Fixed and dehydrated adipose tissue was embedded in paraffin and sectioned. For collagen quantification, 5-μm sections were stained with Picro Sirius Red (PSR) (Abcam, ab150681). Mounted sections were viewed with brightfield microscopy. Histomorphometry of adipocytes from the gonadal and gluteofemoral depots was assessed using the Adiposoft plugin in ImageJ. To quantify fibrillar collagen, a pixel classifier was trained in QuPath 0.3.2 using RTrees with ‘gaussian’ and ‘weighted deviation’ features selected at ‘Full’ resolution58. Pixels in each image were classified as one of ‘psr_positive’, ‘psr_negative_cellular’, and ‘fat’ and a categorical classified .tiff saved as an output along with the number and percentage of pixels of each class. The percentage of ‘psr_positive’ across the total image area was then used to indicate the amount of fibrillar collagen per section.

Faecal bomb calorimetry

At the end of the HFD exposure period, faecal samples were collected from the individual mouse cages, alongside a diet sample, and stored at −80 °C until ready for measurement. To measure the energy content of the food and faeces, samples were weighed before and after drying at 60 °C (Gallenkamp Oven) for 14 days until weight stable (Ohaus balance 4 d.p.). This enabled the water content to be calculated. They were then homogenised in a blender, compressed into one or two carefully weighed pellets of 0.15–0.25 g (weighed to 4 d.p.) per mouse and combusted in a Bomb calorimeter (Parr 6100 calorimeter using a 1109 semi-micro bomb). The machine was calibrated daily using pellets of Benzoic Acid.

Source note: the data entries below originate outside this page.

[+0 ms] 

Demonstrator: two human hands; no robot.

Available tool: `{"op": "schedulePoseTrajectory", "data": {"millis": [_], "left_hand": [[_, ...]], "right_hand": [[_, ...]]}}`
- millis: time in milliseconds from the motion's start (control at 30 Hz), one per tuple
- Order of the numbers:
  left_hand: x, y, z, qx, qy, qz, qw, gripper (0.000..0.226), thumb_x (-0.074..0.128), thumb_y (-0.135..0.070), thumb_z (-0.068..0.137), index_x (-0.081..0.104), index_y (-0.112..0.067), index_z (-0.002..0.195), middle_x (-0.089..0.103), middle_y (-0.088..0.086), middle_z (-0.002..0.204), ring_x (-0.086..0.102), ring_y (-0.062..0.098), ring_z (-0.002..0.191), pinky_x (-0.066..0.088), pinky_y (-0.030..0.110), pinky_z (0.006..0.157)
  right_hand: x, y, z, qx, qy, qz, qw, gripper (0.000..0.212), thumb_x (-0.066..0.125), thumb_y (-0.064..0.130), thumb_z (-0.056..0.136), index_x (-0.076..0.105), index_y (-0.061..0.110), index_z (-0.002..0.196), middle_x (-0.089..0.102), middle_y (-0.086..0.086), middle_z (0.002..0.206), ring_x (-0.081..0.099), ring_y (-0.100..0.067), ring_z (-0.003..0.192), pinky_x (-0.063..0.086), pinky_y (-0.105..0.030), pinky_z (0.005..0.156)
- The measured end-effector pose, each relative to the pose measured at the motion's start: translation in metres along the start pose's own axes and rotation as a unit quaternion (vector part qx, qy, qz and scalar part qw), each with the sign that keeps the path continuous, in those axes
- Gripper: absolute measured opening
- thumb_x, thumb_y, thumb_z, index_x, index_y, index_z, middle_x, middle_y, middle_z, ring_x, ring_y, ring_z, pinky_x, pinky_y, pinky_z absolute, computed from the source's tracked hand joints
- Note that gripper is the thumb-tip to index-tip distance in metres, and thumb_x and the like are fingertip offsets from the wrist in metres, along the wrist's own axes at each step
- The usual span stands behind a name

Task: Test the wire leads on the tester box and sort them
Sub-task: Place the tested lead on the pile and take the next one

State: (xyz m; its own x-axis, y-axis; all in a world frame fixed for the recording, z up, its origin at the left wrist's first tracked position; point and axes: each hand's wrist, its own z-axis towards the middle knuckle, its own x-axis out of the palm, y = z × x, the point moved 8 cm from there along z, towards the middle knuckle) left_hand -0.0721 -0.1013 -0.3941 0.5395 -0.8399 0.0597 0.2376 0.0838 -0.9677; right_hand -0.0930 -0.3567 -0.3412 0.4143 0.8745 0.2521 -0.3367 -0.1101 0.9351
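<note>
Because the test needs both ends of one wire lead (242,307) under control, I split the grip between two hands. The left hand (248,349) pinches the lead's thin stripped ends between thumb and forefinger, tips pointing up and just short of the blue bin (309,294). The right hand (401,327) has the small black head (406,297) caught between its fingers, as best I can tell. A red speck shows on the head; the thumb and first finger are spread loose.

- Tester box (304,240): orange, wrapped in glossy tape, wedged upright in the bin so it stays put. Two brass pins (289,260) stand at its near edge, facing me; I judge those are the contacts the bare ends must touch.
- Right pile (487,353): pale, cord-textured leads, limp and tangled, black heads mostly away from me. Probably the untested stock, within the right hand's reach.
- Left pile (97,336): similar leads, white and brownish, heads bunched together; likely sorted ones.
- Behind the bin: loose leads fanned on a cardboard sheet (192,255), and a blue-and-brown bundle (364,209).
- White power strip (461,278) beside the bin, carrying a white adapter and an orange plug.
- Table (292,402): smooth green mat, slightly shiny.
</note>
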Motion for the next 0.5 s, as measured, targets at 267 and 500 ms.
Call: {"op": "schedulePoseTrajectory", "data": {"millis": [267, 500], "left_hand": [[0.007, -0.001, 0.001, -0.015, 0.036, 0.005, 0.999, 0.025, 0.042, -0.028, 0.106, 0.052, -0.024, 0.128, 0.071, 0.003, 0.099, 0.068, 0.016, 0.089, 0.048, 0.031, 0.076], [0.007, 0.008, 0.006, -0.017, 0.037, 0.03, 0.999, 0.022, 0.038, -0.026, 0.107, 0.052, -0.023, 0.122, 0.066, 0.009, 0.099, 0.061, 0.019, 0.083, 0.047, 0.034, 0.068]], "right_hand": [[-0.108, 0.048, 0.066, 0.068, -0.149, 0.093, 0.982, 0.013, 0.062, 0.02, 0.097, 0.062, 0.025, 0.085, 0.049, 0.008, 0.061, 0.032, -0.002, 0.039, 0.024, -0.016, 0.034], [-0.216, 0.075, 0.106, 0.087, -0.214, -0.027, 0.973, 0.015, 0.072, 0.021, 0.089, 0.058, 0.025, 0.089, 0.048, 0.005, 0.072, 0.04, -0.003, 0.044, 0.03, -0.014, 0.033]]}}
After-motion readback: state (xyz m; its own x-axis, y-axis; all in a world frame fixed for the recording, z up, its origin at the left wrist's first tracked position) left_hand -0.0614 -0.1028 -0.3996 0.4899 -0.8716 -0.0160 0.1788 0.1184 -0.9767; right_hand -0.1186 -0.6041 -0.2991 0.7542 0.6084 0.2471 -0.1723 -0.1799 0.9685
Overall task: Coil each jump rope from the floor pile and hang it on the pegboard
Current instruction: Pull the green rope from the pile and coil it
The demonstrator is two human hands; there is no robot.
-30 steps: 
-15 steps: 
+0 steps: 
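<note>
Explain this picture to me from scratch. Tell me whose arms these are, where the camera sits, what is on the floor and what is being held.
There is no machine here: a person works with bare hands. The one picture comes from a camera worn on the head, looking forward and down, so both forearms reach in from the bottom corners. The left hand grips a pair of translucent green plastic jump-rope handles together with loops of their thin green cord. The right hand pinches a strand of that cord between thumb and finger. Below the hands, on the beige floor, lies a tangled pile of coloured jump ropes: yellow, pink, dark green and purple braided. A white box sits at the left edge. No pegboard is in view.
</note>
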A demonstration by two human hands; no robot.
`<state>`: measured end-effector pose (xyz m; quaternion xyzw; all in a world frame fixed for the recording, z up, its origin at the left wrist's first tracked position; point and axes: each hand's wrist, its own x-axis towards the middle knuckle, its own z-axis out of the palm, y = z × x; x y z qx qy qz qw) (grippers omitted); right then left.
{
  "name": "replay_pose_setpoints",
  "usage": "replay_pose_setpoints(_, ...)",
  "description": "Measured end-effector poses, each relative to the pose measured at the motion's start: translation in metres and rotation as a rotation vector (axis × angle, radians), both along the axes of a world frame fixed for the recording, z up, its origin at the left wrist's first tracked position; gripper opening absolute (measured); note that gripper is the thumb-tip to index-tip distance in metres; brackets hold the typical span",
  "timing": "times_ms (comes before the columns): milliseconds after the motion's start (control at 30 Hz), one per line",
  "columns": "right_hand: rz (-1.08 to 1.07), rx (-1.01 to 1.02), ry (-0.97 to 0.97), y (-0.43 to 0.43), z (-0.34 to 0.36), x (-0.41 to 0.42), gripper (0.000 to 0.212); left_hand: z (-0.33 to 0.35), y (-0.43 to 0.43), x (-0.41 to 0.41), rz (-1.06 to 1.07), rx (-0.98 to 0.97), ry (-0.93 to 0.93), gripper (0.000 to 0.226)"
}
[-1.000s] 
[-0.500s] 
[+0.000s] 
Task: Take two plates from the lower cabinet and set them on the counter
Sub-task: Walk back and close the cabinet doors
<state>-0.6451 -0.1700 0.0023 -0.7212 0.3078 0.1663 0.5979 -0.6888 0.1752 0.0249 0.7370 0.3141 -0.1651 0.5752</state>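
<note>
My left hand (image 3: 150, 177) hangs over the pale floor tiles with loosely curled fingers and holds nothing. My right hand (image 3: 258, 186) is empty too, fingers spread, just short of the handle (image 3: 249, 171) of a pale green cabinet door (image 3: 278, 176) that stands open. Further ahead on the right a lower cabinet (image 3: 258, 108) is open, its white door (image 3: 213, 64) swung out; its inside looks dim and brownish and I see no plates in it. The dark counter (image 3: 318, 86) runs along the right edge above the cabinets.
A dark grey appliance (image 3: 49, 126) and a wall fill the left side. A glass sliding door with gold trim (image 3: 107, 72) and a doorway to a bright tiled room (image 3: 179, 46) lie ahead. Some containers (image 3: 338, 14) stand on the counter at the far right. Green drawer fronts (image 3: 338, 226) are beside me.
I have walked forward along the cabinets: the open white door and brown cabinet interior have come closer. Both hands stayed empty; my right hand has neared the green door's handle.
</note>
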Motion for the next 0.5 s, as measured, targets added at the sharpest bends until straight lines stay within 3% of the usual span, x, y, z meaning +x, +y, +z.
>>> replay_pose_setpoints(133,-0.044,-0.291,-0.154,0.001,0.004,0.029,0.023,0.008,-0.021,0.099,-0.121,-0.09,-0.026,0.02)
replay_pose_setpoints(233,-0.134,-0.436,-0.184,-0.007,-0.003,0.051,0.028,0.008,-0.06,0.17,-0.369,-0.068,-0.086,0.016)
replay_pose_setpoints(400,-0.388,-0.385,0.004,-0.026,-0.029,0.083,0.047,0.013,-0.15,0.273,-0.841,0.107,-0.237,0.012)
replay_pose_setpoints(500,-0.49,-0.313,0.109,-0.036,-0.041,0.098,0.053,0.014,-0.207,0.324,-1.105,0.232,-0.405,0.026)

Statistical analysis of mouse data

All statistical analyses of mouse data were carried out in R (4.0.1) statistical environment59. Comparisons between genotype groups were performed using Two-Sample t-tests for analyses at singular timepoints and linear mixed models, accounting for the individual animal and litter variation, for analyses over multiple timepoints, using glmmTMB (v1.0.2.1). For the indirect calorimetry experiments, the models were also adjusted for phase (day/night) to account for nocturnal behaviours and in cases where the response variable was a count distribution (i.e., for activity counts), a Poisson error structure was used. The cumulative frequency distribution of adipocyte sizes in different genotype groups was compared using a Kolmogorov–Smirnov test. Mixed models were used for the comparison of fibrosis levels in different tissues for the two genotype groups and included a random effect for individual mice and litter. The area under the curve (AUC) was additionally calculated to compare glucose levels between the two genotypes, using the AUC function in the DescTools package60.

Reporting summary

Further information on research design is available in the Nature Portfolio Reporting Summary linked to this article.